The answer must consist solely of the lines from the opening line of the entries through the line with "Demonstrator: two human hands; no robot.", transcribed exactly and without any pictures.

[Collected data entries]:
==========
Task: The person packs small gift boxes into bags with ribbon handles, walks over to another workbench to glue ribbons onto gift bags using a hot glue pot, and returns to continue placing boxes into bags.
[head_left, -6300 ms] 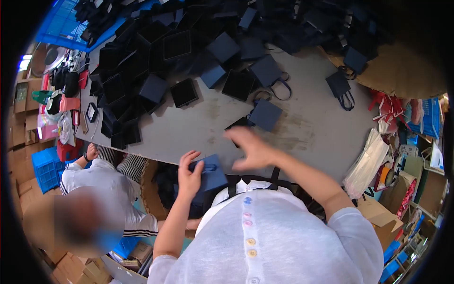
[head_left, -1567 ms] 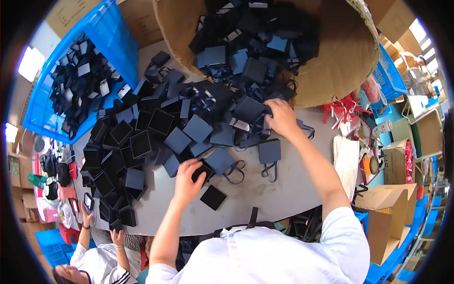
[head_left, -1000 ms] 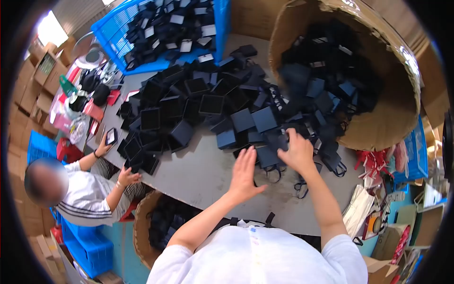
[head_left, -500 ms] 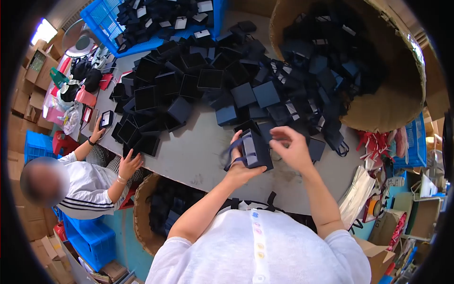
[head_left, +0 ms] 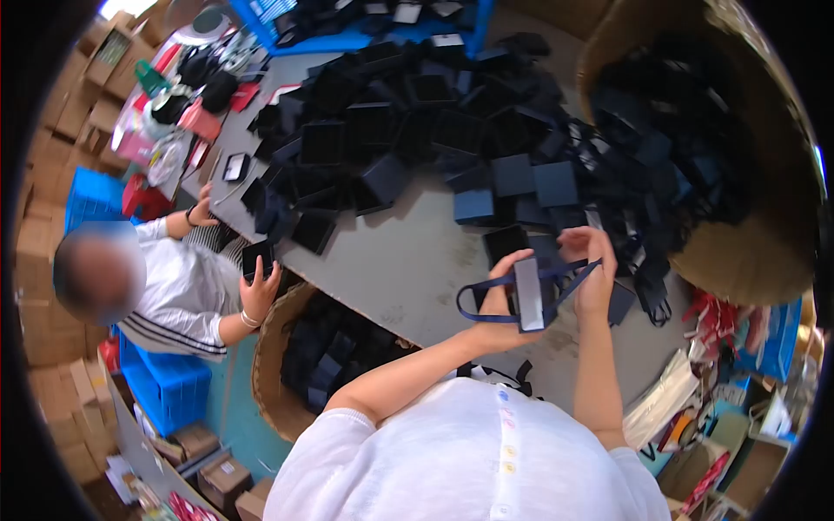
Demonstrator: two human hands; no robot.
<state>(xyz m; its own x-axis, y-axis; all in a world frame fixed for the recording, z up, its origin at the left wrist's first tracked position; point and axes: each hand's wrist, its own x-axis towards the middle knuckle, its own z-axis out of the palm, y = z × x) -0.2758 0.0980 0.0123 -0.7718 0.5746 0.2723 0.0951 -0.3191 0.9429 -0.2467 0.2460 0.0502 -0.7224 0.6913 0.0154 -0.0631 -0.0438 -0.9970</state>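
Note:
A small dark blue box with ribbon handles (head_left: 529,295) is upright in my left hand (head_left: 497,317), its pale grey inside facing up. My left fingers wrap around its far and left sides. Beside it on the right, my right hand (head_left: 592,265) has its fingers bent at the box's right ribbon loop, which passes by the palm. Just beyond both hands lie an open black box (head_left: 505,244) and more dark blue boxes (head_left: 556,184) on the grey table (head_left: 408,286).
A large pile of dark boxes (head_left: 369,126) covers the table's far side. Behind it is a blue crate (head_left: 478,30); a big cardboard drum (head_left: 738,265) is at the right. Another cardboard container (head_left: 269,378) stands below the table edge. A co-worker (head_left: 178,278) holds a black box at the left.
The view has shifted, so things lie further right and higher. My right hand has come to the box's ribbon, which now spreads out to the right. The co-worker's nearer hand now holds a black box.

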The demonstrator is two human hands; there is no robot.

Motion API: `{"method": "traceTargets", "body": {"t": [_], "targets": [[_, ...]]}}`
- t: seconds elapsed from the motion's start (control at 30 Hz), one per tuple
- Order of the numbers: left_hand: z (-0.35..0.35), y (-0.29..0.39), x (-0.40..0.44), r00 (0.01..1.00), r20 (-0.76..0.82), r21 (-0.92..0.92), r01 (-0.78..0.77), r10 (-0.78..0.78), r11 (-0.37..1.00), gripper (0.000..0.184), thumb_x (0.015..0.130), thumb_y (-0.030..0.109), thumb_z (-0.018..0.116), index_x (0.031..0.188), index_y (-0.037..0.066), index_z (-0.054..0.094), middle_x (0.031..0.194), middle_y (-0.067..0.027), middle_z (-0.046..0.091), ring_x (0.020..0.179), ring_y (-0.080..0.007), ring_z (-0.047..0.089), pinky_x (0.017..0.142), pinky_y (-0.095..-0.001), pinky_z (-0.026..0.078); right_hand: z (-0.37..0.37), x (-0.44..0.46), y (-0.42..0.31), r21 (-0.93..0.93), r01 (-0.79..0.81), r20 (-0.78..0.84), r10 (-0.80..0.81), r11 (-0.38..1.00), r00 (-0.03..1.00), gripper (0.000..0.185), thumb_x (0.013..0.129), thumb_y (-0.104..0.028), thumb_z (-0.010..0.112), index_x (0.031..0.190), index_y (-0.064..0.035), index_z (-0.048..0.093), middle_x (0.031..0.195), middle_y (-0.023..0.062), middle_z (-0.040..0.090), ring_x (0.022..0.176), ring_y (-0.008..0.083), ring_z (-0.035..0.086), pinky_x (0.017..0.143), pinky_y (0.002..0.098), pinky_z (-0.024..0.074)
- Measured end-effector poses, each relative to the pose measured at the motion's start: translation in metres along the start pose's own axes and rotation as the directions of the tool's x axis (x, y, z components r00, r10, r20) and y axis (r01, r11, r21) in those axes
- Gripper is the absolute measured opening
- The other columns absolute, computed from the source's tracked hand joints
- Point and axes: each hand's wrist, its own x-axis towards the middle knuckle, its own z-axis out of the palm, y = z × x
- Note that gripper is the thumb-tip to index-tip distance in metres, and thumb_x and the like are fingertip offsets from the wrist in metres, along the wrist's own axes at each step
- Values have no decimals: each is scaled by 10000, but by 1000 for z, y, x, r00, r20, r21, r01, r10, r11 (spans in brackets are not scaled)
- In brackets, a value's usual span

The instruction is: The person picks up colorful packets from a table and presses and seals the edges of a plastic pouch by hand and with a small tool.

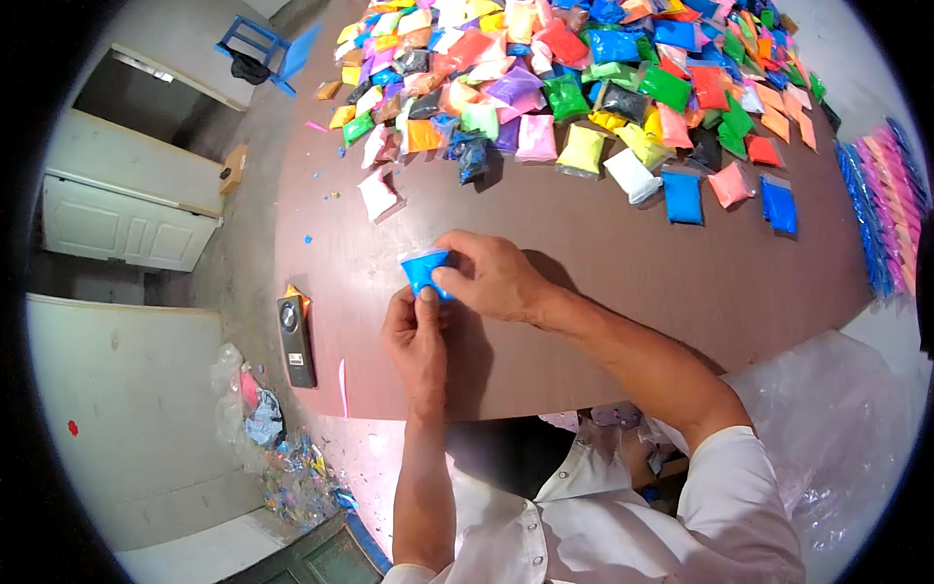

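Both hands hold one small clear bag with bright blue stuff inside (422, 267), above the brown table (584, 370). My left hand (416, 336) pinches the bag's lower part from below, thumb on the front. My right hand (491, 277) is closed on its right side, thumb and fingers near the upper corner. The bag's clear top edge points up and left. Beyond the hands a pale pink packet (377, 196) lies on the table, and a dark blue packet (472, 158) lies farther back.
A large heap of coloured packets (584, 88) covers the table's far side. A dark phone-like device (296, 341) lies at the left edge, near a pink strip (342, 387). Long coloured bundles (880, 209) are at the right, above clear plastic sheeting (827, 438). A blue chair (272, 54) stands back left.
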Motion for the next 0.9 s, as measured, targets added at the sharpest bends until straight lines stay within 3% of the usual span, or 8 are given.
{"method": "traceTargets", "body": {"t": [0.03, 0.1, 0.27, 0.37, 0.57, 0.63, 0.73, 0.9], "targets": [[0, -1, 1, 1000, 1, -16, -8, 8, 1000, 247, 1062, 262, 601, 1058, 21, 656, 829, 7, 647, 738, -49, 564, 678, -215, 457, 1, 0, 1, -11, -8, -8, 8, 1000, 1000, 275, 923, -203, 696, 1107, -1, 663, 869, 84, 695, 776, 143, 649, 719, 320, 536], [4, 3, -1, 1000, 7, -32, 3, -3, 999, 239, 1063, 259, 599, 1027, 28, 653, 809, 12, 641, 729, -41, 553, 668, -204, 442, 4, 2, 4, 68, 48, -52, -44, 997, 998, 275, 896, -239, 678, 1049, -11, 679, 836, 182, 705, 755, 283, 701, 710, 399, 548], [13, 16, -4, 999, -39, 13, 0, 1, 1000, 254, 1062, 271, 595, 1070, 26, 662, 877, 3, 644, 764, -60, 558, 700, -227, 455, 4, 3, 8, 139, 14, -27, -10, 990, 1000, 254, 898, -237, 656, 1039, -28, 694, 879, 187, 714, 815, 334, 704, 764, 427, 548], [14, 20, -5, 996, -73, -26, -51, 49, 998, 277, 1060, 289, 592, 1081, 25, 671, 950, -3, 648, 836, -71, 565, 758, -240, 465, 4, 1, 11, 9, 104, 32, -105, 995, 994, 178, 928, -175, 669, 1020, -23, 687, 806, 121, 688, 723, 205, 655, 689, 360, 520], [5, 1, -1, 995, -81, -3, -66, 65, 998, 273, 1052, 276, 619, 1008, 11, 667, 891, 5, 626, 822, -64, 522, 735, -232, 438, 6, 0, 6, -113, 121, -16, -124, 986, 992, 207, 903, -221, 666, 962, -23, 685, 816, 157, 697, 733, 308, 675, 687, 422, 524], [5, -1, -2, 995, -75, 13, -66, 67, 998, 265, 1048, 268, 626, 987, 13, 661, 871, 15, 607, 798, -59, 498, 713, -227, 419, 6, 2, 6, -46, 114, -24, -115, 992, 993, 248, 880, -241, 636, 958, -14, 701, 931, 204, 723, 882, 395, 697, 814, 468, 547], [9, 8, -3, 995, -70, 71, -65, 70, 995, 292, 1056, 279, 606, 960, 8, 651, 852, 24, 588, 785, -53, 483, 699, -221, 404, 10, 4, 15, -27, 154, -65, -156, 988, 986, 201, 898, -222, 659, 936, -27, 688, 820, 164, 697, 760, 320, 680, 700, 429, 526], [5, 13, -3, 998, -32, 126, -45, 50, 991, 324, 1076, 298, 555, 941, 18, 643, 831, 38, 563, 777, -38, 464, 678, -223, 391, 8, 5, 19, -22, 98, -2, -98, 995, 995, 192, 897, -203, 641, 946, -28, 704, 842, 168, 707, 786, 312, 695, 724, 408, 540]]}}
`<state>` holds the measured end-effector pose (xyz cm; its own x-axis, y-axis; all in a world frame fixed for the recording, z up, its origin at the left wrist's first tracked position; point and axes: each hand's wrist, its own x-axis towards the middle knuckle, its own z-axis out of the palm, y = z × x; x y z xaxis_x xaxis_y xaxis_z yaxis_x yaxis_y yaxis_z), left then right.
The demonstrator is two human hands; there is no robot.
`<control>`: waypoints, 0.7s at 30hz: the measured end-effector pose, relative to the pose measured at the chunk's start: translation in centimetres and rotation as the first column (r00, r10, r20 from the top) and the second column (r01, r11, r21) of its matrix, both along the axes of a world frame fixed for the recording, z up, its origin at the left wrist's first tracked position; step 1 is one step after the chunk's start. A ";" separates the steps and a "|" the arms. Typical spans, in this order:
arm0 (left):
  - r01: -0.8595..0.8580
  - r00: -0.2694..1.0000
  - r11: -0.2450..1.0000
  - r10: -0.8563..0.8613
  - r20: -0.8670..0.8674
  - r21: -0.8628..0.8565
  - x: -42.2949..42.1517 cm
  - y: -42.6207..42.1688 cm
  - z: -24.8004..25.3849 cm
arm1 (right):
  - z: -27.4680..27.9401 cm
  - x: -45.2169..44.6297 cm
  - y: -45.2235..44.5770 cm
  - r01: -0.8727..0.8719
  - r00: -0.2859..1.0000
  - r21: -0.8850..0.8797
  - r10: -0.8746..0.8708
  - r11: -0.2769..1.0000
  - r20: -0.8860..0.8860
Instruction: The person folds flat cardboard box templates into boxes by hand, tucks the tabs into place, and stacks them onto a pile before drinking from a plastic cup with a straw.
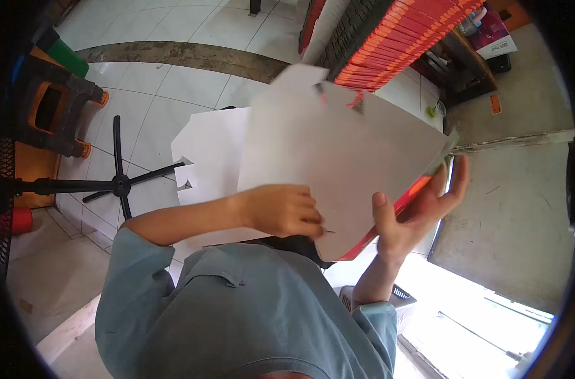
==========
[Final answer]:
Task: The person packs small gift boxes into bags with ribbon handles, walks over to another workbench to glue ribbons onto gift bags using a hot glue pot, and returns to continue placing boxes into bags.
[head_left, -6300 ms] 
[head_left, -1567 ms] 
[head_left, -1000 ms] 
[head_left, -500 ms] 
[head_left, +0 ms] 
Demonstrator: two human hands; no robot.

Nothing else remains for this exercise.